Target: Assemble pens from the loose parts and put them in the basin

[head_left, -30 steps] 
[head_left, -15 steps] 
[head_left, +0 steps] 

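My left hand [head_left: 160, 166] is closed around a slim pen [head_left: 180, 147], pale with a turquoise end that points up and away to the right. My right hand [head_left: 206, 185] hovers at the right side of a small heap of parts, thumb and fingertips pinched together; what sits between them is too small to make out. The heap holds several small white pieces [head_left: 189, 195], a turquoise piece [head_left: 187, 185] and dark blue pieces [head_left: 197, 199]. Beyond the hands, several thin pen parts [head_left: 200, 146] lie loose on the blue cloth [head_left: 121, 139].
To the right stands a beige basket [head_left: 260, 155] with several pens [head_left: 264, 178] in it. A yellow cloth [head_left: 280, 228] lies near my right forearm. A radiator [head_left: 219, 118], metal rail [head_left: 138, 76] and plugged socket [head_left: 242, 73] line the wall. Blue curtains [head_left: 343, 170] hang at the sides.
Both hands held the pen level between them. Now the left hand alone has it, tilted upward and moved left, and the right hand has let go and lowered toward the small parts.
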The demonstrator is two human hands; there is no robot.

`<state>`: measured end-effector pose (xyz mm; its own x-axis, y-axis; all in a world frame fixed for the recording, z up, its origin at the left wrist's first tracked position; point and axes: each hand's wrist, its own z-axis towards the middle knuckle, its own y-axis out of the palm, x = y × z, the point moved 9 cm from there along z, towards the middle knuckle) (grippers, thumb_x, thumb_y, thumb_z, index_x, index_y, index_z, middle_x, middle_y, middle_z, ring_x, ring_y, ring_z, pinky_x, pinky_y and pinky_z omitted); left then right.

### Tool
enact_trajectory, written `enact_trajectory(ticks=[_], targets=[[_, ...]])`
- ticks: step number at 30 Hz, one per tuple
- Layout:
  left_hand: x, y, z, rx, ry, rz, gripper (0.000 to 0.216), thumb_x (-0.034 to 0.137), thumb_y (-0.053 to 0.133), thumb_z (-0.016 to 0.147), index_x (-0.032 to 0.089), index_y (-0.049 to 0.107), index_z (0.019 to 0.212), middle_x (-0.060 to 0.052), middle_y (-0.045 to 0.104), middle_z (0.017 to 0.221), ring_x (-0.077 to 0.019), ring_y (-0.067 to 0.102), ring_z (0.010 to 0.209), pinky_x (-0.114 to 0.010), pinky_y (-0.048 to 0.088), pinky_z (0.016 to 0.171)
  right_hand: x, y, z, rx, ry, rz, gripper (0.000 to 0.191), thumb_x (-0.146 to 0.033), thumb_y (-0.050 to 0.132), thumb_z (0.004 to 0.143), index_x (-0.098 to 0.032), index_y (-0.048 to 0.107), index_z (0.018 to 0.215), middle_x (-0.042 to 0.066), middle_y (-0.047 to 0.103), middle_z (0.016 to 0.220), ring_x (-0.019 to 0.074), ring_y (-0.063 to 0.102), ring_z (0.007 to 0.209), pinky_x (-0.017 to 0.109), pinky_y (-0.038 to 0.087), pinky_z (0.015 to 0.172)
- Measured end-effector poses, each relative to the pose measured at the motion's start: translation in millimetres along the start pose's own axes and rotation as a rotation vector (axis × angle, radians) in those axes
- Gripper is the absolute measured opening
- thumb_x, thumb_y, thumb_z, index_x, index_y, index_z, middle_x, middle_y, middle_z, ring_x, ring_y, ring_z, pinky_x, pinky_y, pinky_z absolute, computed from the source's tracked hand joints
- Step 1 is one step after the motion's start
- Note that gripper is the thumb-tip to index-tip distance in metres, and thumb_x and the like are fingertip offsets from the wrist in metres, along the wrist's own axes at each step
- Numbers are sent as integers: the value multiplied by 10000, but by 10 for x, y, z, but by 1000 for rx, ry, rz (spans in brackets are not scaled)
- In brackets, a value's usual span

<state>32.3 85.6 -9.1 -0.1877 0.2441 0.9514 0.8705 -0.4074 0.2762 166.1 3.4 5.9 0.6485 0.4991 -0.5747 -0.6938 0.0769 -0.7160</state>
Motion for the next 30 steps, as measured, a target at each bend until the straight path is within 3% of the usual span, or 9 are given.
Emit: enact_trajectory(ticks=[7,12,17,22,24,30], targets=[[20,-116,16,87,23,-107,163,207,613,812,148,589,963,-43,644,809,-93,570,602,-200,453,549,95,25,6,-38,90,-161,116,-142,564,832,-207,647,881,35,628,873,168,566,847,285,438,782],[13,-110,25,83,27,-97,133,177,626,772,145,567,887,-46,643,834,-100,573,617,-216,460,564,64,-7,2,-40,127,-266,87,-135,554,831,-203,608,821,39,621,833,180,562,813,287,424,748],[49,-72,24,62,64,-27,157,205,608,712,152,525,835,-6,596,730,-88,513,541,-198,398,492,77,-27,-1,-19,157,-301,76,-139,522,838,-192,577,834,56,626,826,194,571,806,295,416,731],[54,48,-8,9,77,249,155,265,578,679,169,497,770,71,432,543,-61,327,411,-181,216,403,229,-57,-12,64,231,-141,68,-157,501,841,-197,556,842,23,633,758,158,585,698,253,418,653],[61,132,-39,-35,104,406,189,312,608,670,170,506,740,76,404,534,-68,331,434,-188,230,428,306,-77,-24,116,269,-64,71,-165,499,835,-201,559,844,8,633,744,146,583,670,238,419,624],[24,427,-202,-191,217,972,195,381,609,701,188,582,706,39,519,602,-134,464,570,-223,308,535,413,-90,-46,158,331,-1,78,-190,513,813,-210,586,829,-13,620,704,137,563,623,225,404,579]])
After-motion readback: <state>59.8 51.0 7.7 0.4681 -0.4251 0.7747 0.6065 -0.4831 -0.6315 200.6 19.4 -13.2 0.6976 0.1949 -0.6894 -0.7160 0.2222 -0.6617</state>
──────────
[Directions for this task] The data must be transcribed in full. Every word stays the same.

[Task answer]
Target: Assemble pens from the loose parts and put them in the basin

[head_left, -30 steps] 
[head_left, -15 steps] 
[head_left, +0 steps] 

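My left hand [head_left: 160, 166] is closed around a slim pen [head_left: 180, 147], pale with a turquoise end that points up and away to the right. My right hand [head_left: 206, 185] hovers at the right side of a small heap of parts, thumb and fingertips pinched together; what sits between them is too small to make out. The heap holds several small white pieces [head_left: 189, 195], a turquoise piece [head_left: 187, 185] and dark blue pieces [head_left: 197, 199]. Beyond the hands, several thin pen parts [head_left: 200, 146] lie loose on the blue cloth [head_left: 121, 139].
To the right stands a beige basket [head_left: 260, 155] with several pens [head_left: 264, 178] in it. A yellow cloth [head_left: 280, 228] lies near my right forearm. A radiator [head_left: 219, 118], metal rail [head_left: 138, 76] and plugged socket [head_left: 242, 73] line the wall. Blue curtains [head_left: 343, 170] hang at the sides.
Both hands held the pen level between them. Now the left hand alone has it, tilted upward and moved left, and the right hand has let go and lowered toward the small parts.
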The demonstrator is two human hands; there is no robot.

`<state>`: measured end-effector pose (xyz mm; its own x-axis, y-axis; all in a world frame fixed for the recording, z up, its origin at the left wrist's first tracked position; point and axes: each hand's wrist, its own z-axis towards the middle knuckle, its own y-axis out of the palm, x = y × z, the point moved 9 cm from there along z, towards the middle knuckle) (grippers, thumb_x, thumb_y, thumb_z, index_x, index_y, index_z, middle_x, middle_y, middle_z, ring_x, ring_y, ring_z, pinky_x, pinky_y and pinky_z omitted); left then right.

### Tool
enact_trajectory, written `enact_trajectory(ticks=[_], targets=[[_, ...]])`
- ticks: step number at 30 Hz, one per tuple
- Layout:
  left_hand: x, y, z, rx, ry, rz, gripper (0.000 to 0.216), thumb_x (-0.034 to 0.137), thumb_y (-0.053 to 0.133), thumb_z (-0.016 to 0.147), index_x (-0.032 to 0.089), index_y (-0.049 to 0.107), index_z (0.019 to 0.212), middle_x (-0.060 to 0.052), middle_y (-0.045 to 0.104), middle_z (0.017 to 0.221), ring_x (-0.077 to 0.019), ring_y (-0.067 to 0.102), ring_z (0.010 to 0.209), pinky_x (-0.114 to 0.010), pinky_y (-0.048 to 0.088), pinky_z (0.016 to 0.171)
  right_hand: x, y, z, rx, ry, rz, gripper (0.000 to 0.191), thumb_x (-0.146 to 0.033), thumb_y (-0.050 to 0.132), thumb_z (0.004 to 0.143), index_x (-0.098 to 0.032), index_y (-0.048 to 0.107), index_z (0.018 to 0.215), middle_x (-0.042 to 0.066), middle_y (-0.047 to 0.103), middle_z (0.016 to 0.220), ring_x (-0.019 to 0.074), ring_y (-0.063 to 0.102), ring_z (0.007 to 0.209), pinky_x (-0.017 to 0.109), pinky_y (-0.038 to 0.087), pinky_z (0.015 to 0.172)
- Measured end-effector poses, each relative to the pose measured at the motion's start: translation in millimetres along the start pose's own axes and rotation as a rotation vector (axis × angle, radians) in those axes
- Gripper is the absolute measured opening
- thumb_x, thumb_y, thumb_z, index_x, index_y, index_z, middle_x, middle_y, middle_z, ring_x, ring_y, ring_z, pinky_x, pinky_y, pinky_z absolute, computed from the source's tracked hand joints
- Step 1 is one step after the motion's start
- Note that gripper is the thumb-tip to index-tip distance in metres, and thumb_x and the like are fingertip offsets from the wrist in metres, along the wrist's own axes at each step
- Numbers are sent as integers: the value multiplied by 10000, but by 10 for x, y, z, but by 1000 for rx, ry, rz (spans in brackets are not scaled)
- In brackets, a value's usual span

<state>32.3 85.6 -9.1 -0.1877 0.2441 0.9514 0.8705 -0.4074 0.2762 166.1 3.4 5.9 0.6485 0.4991 -0.5747 -0.6938 0.0769 -0.7160</state>
Motion for the next 30 steps, as measured, a target at each bend until the straight path is within 3% of the usual span, or 9 are given.
Emit: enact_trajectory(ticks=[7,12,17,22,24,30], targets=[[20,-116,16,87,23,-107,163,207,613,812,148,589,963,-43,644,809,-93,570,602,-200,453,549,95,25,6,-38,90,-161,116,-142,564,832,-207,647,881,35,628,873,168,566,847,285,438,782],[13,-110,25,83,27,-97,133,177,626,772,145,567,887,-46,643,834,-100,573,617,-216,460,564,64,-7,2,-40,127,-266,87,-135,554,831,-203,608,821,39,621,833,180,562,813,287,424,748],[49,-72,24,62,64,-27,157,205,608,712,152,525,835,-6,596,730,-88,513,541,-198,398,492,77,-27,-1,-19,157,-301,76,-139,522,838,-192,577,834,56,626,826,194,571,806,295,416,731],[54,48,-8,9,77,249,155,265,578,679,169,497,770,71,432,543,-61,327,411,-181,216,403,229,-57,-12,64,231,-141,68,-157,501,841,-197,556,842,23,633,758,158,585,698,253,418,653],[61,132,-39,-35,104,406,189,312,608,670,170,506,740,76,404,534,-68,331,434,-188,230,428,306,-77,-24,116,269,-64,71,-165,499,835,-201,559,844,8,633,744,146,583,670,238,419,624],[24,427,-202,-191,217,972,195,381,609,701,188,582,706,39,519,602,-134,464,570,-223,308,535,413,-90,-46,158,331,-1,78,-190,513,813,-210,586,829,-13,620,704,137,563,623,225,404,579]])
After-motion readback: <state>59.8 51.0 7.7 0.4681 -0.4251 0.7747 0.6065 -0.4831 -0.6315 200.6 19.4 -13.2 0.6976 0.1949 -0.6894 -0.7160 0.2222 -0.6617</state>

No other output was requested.